> [Work to complete]
What you return must be the data below, word for word, without any images.

= = = =

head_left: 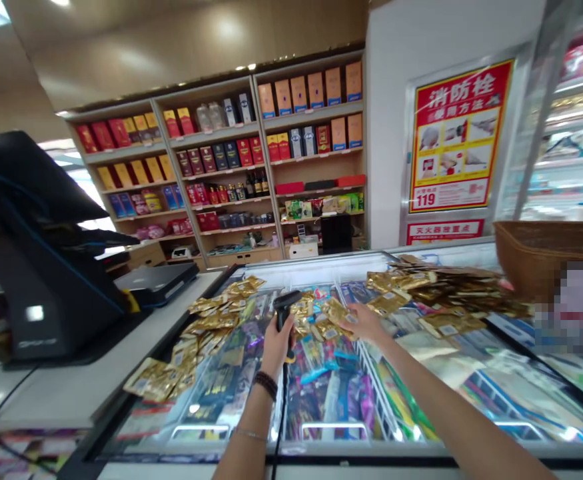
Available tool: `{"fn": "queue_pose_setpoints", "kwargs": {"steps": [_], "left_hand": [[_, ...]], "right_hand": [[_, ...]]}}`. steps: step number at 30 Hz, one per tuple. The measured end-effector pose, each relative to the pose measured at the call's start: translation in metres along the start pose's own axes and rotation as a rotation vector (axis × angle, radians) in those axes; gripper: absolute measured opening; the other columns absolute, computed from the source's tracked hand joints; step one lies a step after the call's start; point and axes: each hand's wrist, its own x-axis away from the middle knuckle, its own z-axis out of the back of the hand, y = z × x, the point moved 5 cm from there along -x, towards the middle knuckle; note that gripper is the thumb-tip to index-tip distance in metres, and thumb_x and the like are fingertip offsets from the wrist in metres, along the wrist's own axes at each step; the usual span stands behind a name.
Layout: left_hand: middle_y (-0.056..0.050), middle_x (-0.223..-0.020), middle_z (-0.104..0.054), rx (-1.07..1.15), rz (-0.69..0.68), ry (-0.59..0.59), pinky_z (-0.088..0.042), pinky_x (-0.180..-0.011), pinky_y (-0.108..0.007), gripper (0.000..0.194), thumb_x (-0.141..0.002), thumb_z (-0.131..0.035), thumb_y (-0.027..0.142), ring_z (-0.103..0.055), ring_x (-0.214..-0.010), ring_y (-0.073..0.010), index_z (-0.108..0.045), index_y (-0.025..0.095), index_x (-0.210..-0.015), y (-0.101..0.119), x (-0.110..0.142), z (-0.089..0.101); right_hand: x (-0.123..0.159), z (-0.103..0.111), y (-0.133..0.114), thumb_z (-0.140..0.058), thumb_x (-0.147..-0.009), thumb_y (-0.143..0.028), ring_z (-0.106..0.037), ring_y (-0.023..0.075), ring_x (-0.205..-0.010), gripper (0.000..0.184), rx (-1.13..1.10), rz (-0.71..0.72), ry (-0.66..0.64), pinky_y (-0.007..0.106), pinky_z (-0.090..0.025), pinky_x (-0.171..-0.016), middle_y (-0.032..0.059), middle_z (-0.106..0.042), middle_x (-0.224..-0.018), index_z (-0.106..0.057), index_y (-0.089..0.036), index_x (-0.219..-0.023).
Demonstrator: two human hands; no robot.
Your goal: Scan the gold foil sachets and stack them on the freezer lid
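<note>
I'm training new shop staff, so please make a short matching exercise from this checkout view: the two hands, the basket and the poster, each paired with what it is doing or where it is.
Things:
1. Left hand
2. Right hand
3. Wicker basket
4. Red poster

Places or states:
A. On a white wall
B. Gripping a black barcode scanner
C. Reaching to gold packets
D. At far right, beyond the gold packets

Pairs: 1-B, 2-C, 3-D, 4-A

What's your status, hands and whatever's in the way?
Left hand gripping scanner. Right hand open at gold sachets, heaped on freezer lid. Scanner cord hanging below left hand.
</note>
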Motion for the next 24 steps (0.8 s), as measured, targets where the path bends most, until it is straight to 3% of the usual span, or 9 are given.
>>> {"fn": "queue_pose_setpoints", "kwargs": {"steps": [4, 7, 10, 13, 19, 24], "left_hand": [[0.006, -0.061, -0.059, -0.039, 0.005, 0.009, -0.034, -0.042, -0.024, 0.062, -0.071, -0.09, 0.076, -0.05, -0.041, -0.0098, -0.058, 0.024, -0.082, -0.004, 0.0, 0.001], [0.007, -0.061, -0.059, -0.069, -0.001, 0.004, -0.036, -0.043, -0.024, 0.057, -0.077, -0.088, 0.073, -0.049, -0.042, -0.0091, -0.058, 0.025, -0.085, -0.007, 0.002, -0.001], [0.007, -0.062, -0.058, -0.074, -0.01, -0.024, -0.035, -0.044, -0.024, 0.055, -0.08, -0.087, 0.071, -0.047, -0.042, -0.0085, -0.059, 0.024, -0.086, -0.01, 0.005, -0.006], [0.006, -0.062, -0.058, -0.105, -0.008, -0.045, -0.035, -0.044, -0.024, 0.053, -0.082, -0.087, 0.069, -0.048, -0.042, -0.0091, -0.06, 0.024, -0.087, -0.011, 0.009, -0.011], [0.007, -0.064, -0.058, -0.096, 0.016, -0.155, -0.035, -0.044, -0.024, 0.052, -0.083, -0.086, 0.068, -0.051, -0.043, -0.01, -0.058, 0.025, -0.089, -0.005, 0.018, -0.022], [0.007, -0.066, -0.058, -0.062, 0.02, -0.211, -0.037, -0.043, -0.024, 0.059, -0.079, -0.088, 0.074, -0.049, -0.041, -0.0085, -0.057, 0.025, -0.086, -0.002, 0.024, -0.03]], "right_hand": [[0.015, -0.025, -0.011, -0.091, -0.069, -0.028, -0.083, 0.0353, -0.099, 0.06, -0.022, 0.004, 0.004, 0.05, -0.063, -0.094, 0.0039, -0.084, -0.1, -0.076, -0.026, -0.127], [0.02, -0.027, -0.017, -0.086, -0.076, -0.032, -0.082, 0.0379, -0.109, 0.062, -0.018, 0.007, 0.046, 0.051, -0.061, -0.097, 0.008, -0.085, -0.109, -0.072, -0.026, -0.136], [0.021, -0.027, -0.028, -0.084, -0.077, -0.033, -0.079, 0.0384, -0.118, 0.059, -0.039, 0.051, 0.084, 0.05, -0.059, -0.101, 0.0099, -0.085, -0.117, -0.073, -0.027, -0.135], [0.019, -0.028, -0.033, -0.086, -0.073, -0.04, -0.08, 0.0379, -0.107, 0.055, -0.149, 0.076, 0.109, 0.05, -0.059, -0.099, 0.0081, -0.087, -0.108, -0.076, -0.028, -0.126], [0.002, -0.028, -0.011, -0.086, -0.066, -0.065, -0.077, 0.0374, -0.09, 0.048, -0.3, -0.069, 0.154, 0.053, -0.06, -0.092, 0.0102, -0.083, -0.087, -0.076, -0.025, -0.09], [-0.013, -0.032, 0.001, -0.076, -0.077, -0.064, -0.077, 0.0361, -0.099, 0.042, -0.451, -0.13, 0.129, 0.055, -0.066, -0.092, 0.0083, -0.081, -0.092, -0.074, -0.026, -0.094]]}}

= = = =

> [Result below]
head_left: 
Available tool: `{"fn": "queue_pose_setpoints", "kwargs": {"steps": [_], "left_hand": [[_, ...]], "right_hand": [[_, ...]]}}`. steps: step number at 30 Hz, one per tuple. The measured end-effector pose, each relative to the pose measured at the call's start: translation in metres along the start pose's own axes and rotation as a rotation vector (axis × angle, radians) in those axes; gripper: absolute measured opening; the other columns absolute, computed from the source's tracked hand joints; step one lies a step after the call's start; point and axes: each hand's wrist, its own x-axis away from the middle knuckle, its own z-axis out of the back of the hand, y = z × x, the point moved 5 cm from there along -x, towards the middle knuckle; note that gripper is the thumb-tip to index-tip distance in metres, and thumb_x and the like are fingertip offsets from the wrist in metres, along the wrist's own axes at each step; the usual span stands behind a name.
Layout: left_hand: middle_y (-0.056..0.050), middle_x (-0.223..-0.020), middle_z (-0.104..0.054), rx (-1.07..1.15), rz (-0.69..0.68), ry (-0.59..0.59), pinky_z (-0.088..0.042), pinky_x (-0.180..-0.011), pinky_y (-0.108..0.007), gripper (0.000..0.194), thumb_x (-0.141..0.002), thumb_z (-0.131..0.035), thumb_y (-0.027..0.142), ring_z (-0.103..0.055), ring_x (-0.214..-0.010), ring_y (-0.073..0.010), index_z (-0.108..0.045), index_y (-0.025..0.095), index_x (-0.210..-0.015), y (-0.101..0.119), x (-0.110..0.142), z (-0.089..0.101); right_hand: x (-0.123..0.159), z (-0.103..0.111), y (-0.133..0.114), thumb_z (-0.140..0.058), thumb_x (-0.147..-0.009), thumb_y (-0.143..0.028), ring_z (-0.106..0.037), ring_y (-0.023..0.075), ring_x (-0.205..-0.010), gripper (0.000..0.184), rx (-1.13..1.10), rz (-0.71..0.72), ry (-0.66..0.64), pinky_y (-0.007..0.106), pinky_z (-0.090..0.025), pinky_x (-0.171..-0.016), middle_y (-0.032..0.059), middle_z (-0.106..0.042), middle_x (-0.224..-0.018), index_z (-0.106..0.057), index_y (-0.089..0.036), index_x (-0.219..-0.023).
Demonstrator: two human hands; no robot.
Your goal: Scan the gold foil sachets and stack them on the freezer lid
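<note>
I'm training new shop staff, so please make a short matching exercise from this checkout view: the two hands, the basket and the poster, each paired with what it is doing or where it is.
Things:
1. Left hand
2. Right hand
3. Wicker basket
4. Red poster

Places or states:
A. On a white wall
B. Gripping a black barcode scanner
C. Reaching to gold packets
D. At far right, beyond the gold packets

Pairs: 1-B, 2-C, 3-D, 4-A

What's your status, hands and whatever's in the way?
Left hand gripping scanner. Right hand open at gold sachets, heaped on freezer lid. Scanner cord hanging below left hand.
</note>
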Motion for the next 24 steps (0.8 s), as measured, targets where the path bends most, until it is straight to 3% of the usual span, or 9 are given.
>>> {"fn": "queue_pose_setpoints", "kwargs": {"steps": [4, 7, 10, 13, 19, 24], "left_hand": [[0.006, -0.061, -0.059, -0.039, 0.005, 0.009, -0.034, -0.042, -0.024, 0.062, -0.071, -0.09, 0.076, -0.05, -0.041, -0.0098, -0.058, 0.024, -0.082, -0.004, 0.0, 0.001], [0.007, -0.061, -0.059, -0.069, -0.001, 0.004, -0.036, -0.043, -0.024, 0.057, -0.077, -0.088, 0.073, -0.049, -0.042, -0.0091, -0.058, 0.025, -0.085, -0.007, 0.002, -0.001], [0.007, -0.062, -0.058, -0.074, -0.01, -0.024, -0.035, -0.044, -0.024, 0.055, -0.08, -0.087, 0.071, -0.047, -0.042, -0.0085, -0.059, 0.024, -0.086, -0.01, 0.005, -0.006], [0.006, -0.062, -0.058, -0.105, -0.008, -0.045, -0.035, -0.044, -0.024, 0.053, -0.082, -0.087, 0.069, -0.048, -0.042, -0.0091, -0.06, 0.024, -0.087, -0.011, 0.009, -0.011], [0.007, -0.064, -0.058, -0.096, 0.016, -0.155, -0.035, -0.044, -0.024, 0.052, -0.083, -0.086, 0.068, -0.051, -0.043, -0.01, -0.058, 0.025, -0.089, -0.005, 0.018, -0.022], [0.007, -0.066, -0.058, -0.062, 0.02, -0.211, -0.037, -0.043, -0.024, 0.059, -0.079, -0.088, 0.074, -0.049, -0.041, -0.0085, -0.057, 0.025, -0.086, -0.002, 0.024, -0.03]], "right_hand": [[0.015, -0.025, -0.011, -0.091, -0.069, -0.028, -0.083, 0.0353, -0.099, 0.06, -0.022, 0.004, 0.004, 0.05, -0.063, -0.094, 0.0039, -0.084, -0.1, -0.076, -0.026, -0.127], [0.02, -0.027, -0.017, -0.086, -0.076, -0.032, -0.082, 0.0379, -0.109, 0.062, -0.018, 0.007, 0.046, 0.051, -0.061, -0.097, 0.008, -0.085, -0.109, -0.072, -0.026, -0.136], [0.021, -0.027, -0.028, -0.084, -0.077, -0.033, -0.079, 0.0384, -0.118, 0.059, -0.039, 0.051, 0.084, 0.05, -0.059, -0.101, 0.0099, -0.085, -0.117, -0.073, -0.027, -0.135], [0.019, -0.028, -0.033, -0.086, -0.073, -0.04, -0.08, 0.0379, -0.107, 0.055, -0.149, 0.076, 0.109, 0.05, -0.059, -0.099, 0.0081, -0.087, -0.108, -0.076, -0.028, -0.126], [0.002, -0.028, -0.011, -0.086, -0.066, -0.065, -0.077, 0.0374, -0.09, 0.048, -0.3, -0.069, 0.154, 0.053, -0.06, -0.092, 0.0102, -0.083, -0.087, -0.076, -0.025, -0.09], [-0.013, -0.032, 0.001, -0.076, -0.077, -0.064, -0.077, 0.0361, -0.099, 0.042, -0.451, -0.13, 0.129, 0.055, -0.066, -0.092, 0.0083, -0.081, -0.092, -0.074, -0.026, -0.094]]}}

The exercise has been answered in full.